------ Data to use ------

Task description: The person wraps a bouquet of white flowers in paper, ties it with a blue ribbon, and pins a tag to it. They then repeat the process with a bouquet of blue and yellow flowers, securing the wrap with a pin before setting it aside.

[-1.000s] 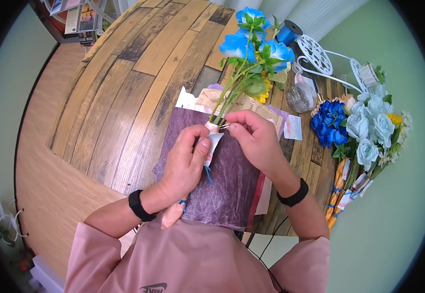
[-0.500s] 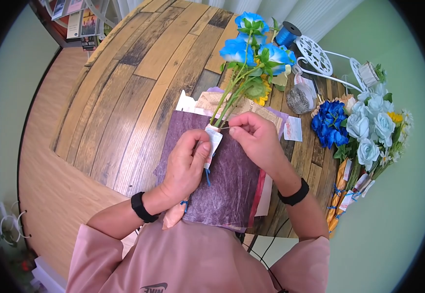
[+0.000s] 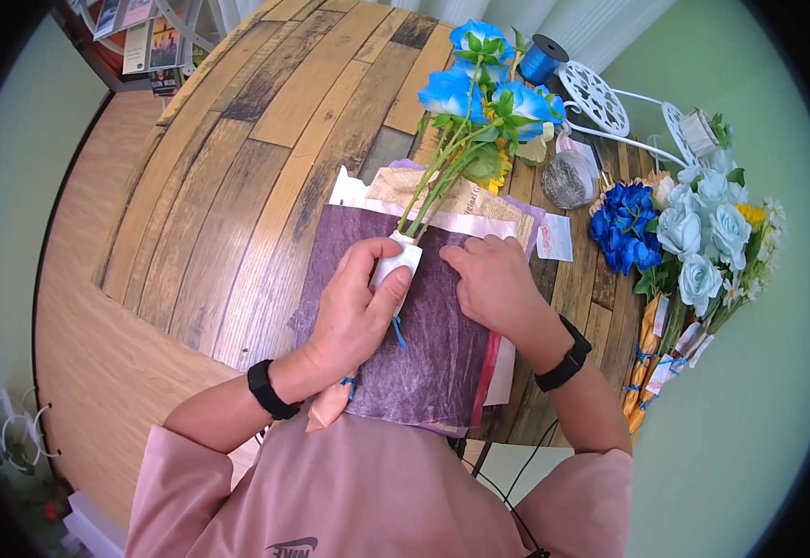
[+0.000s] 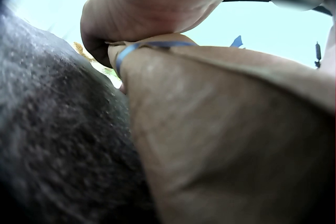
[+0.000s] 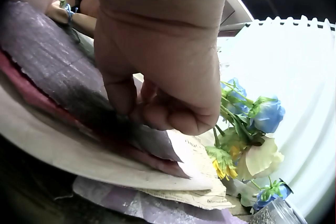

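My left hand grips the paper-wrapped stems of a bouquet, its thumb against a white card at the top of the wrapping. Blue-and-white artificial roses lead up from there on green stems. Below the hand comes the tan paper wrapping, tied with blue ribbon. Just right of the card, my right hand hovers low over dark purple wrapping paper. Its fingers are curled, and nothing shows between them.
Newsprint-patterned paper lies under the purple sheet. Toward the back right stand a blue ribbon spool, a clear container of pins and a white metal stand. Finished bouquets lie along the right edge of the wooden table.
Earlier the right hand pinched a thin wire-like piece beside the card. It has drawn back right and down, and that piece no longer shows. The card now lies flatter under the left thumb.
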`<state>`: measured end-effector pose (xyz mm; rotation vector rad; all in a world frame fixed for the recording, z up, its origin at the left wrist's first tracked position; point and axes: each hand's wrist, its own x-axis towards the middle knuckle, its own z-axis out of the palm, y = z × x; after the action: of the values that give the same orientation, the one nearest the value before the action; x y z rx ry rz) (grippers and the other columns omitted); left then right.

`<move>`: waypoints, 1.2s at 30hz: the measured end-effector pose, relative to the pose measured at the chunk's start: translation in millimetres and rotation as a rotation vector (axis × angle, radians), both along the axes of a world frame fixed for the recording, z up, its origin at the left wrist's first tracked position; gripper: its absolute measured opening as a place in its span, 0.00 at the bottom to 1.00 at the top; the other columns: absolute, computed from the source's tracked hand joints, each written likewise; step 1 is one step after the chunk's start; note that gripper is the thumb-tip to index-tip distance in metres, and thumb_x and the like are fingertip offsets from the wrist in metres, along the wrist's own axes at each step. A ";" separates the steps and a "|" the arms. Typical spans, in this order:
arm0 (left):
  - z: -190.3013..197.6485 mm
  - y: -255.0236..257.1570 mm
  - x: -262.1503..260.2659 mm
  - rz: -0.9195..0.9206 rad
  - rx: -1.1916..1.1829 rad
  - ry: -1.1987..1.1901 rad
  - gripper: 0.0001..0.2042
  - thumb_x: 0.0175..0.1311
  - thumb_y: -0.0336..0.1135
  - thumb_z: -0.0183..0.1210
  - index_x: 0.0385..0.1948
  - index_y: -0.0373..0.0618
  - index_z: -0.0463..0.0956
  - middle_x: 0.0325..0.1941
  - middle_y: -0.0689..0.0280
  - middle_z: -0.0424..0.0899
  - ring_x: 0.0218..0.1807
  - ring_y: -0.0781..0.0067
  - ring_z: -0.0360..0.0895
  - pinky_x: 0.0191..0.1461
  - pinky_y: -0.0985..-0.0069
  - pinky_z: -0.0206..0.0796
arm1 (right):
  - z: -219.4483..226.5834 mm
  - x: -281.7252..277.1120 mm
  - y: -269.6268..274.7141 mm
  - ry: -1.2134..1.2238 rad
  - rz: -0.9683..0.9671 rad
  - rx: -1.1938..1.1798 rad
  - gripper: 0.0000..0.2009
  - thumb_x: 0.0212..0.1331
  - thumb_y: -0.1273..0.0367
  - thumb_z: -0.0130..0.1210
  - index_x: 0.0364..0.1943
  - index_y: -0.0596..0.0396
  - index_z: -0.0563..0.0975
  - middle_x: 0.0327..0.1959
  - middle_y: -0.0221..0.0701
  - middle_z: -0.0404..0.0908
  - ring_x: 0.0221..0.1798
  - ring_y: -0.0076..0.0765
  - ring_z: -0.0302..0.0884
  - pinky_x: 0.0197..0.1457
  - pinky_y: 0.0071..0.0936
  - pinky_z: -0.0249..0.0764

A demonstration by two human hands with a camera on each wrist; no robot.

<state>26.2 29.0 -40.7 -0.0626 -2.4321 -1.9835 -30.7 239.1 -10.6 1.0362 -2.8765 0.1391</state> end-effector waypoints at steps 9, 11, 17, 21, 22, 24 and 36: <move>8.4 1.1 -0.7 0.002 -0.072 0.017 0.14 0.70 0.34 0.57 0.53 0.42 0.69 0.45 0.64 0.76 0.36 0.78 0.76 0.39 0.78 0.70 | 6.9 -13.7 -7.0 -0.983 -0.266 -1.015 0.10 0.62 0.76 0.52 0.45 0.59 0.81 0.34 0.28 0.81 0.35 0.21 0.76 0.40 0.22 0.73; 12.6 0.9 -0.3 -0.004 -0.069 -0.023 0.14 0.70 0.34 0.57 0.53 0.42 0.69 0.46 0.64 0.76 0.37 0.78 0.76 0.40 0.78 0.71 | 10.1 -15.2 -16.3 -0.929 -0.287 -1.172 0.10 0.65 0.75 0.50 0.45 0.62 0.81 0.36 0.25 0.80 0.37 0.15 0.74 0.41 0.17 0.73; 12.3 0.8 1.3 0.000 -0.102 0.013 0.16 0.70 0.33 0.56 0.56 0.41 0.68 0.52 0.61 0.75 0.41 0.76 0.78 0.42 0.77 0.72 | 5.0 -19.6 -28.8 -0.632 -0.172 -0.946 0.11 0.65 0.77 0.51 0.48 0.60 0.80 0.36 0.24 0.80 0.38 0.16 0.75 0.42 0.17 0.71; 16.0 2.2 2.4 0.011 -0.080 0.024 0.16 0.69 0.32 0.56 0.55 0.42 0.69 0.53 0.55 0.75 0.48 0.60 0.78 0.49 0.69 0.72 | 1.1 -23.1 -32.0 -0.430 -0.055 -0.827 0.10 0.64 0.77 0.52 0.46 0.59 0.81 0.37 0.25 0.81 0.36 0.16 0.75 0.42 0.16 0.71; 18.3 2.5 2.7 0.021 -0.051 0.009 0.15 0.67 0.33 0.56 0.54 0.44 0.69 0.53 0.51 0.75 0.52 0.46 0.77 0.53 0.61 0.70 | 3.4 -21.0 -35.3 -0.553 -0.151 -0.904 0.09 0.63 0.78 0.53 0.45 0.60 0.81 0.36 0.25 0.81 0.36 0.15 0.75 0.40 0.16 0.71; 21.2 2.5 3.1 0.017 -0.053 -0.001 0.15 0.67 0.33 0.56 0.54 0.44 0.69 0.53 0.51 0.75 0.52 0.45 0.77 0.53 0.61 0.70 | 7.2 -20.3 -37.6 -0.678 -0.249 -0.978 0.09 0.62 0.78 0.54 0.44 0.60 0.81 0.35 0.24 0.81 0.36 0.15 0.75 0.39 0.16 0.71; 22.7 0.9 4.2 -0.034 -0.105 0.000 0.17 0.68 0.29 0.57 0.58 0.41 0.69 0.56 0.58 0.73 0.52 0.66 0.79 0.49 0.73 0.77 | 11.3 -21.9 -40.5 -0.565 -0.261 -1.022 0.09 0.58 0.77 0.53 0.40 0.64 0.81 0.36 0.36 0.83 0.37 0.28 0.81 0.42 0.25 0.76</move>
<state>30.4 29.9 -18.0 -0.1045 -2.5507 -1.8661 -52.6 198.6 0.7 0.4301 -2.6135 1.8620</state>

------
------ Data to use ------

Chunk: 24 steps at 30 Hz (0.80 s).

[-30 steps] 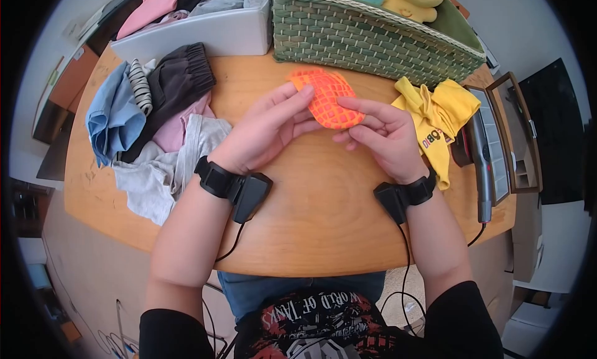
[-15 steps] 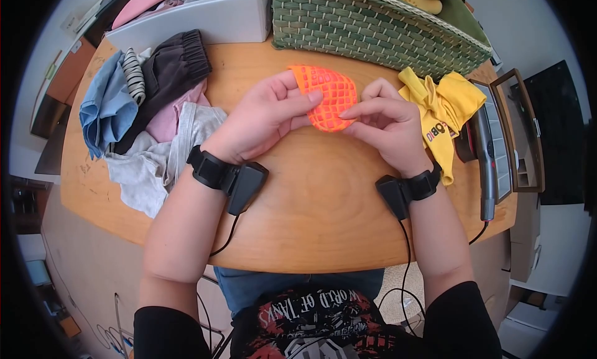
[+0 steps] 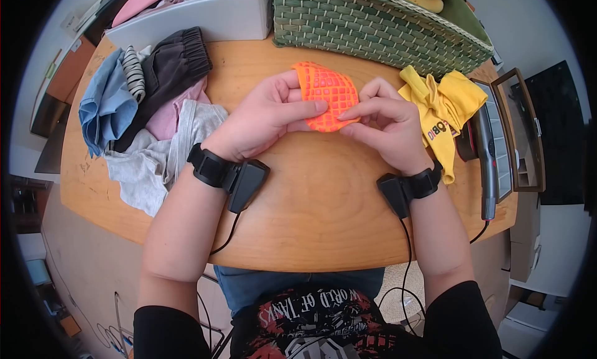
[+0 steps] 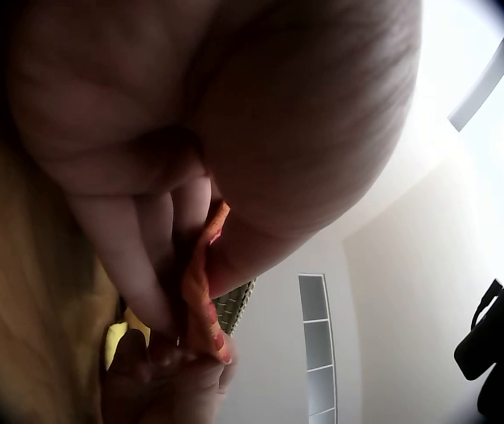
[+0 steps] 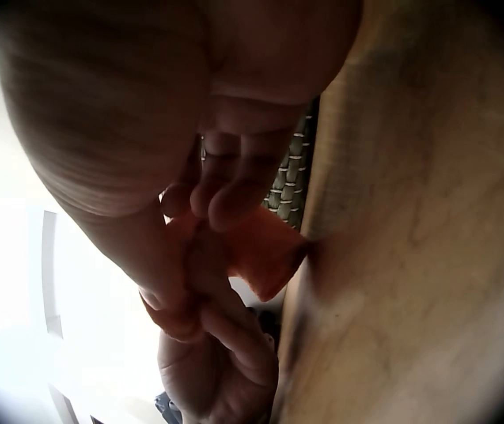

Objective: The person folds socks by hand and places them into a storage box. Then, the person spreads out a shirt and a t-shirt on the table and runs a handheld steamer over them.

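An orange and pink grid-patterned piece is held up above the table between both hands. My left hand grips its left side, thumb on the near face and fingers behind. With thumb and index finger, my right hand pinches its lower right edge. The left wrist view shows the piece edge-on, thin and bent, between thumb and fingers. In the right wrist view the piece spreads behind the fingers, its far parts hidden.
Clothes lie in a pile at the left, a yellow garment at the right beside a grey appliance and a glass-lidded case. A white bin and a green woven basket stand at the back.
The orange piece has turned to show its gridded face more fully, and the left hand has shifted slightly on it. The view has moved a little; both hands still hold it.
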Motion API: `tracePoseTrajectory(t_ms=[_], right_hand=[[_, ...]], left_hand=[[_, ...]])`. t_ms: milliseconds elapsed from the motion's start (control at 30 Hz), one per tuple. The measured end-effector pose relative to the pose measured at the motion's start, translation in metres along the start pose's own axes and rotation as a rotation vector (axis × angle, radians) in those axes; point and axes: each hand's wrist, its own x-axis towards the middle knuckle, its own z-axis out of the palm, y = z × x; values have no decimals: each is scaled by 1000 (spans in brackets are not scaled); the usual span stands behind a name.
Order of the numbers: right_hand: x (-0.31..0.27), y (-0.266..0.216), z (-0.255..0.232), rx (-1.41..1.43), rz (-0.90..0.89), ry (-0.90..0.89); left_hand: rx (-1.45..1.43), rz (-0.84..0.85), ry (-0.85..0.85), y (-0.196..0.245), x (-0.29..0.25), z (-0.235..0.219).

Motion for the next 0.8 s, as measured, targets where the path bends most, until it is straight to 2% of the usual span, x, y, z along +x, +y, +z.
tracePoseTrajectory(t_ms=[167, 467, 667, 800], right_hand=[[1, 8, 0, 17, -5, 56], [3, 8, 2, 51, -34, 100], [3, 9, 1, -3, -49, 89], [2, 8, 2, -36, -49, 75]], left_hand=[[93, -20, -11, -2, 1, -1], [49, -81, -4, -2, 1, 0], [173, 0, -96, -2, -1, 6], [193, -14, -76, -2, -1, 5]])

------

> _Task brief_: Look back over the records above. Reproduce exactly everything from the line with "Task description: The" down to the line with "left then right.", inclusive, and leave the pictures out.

> _Response to the exercise_:
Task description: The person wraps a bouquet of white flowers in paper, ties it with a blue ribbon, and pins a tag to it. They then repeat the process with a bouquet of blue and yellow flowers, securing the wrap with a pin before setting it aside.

[-1.000s] 
[-0.500s] 
[+0.000s] 
[+0.000s] 
[+0.000s] 

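My left hand grips the paper-wrapped stems of a bouquet, its thumb against a white card at the top of the wrapping. Blue-and-white artificial roses lead up from there on green stems. Below the hand comes the tan paper wrapping, tied with blue ribbon. Just right of the card, my right hand hovers low over dark purple wrapping paper. Its fingers are curled, and nothing shows between them.
Newsprint-patterned paper lies under the purple sheet. Toward the back right stand a blue ribbon spool, a clear container of pins and a white metal stand. Finished bouquets lie along the right edge of the wooden table.
Earlier the right hand pinched a thin wire-like piece beside the card. It has drawn back right and down, and that piece no longer shows. The card now lies flatter under the left thumb.
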`<state>`: measured end-effector pose (xyz mm; rotation vector rad; all in a world frame fixed for the recording, z up, its origin at the left wrist's first tracked position; point and axes: each hand's wrist, its own x-axis towards the middle knuckle, its own z-axis out of the palm, y = z × x; after the action: of the values that give the same orientation, the one nearest the value before the action; x y z rx ry rz) (grippers and the other columns omitted); left then right.

No more work is needed for this exercise.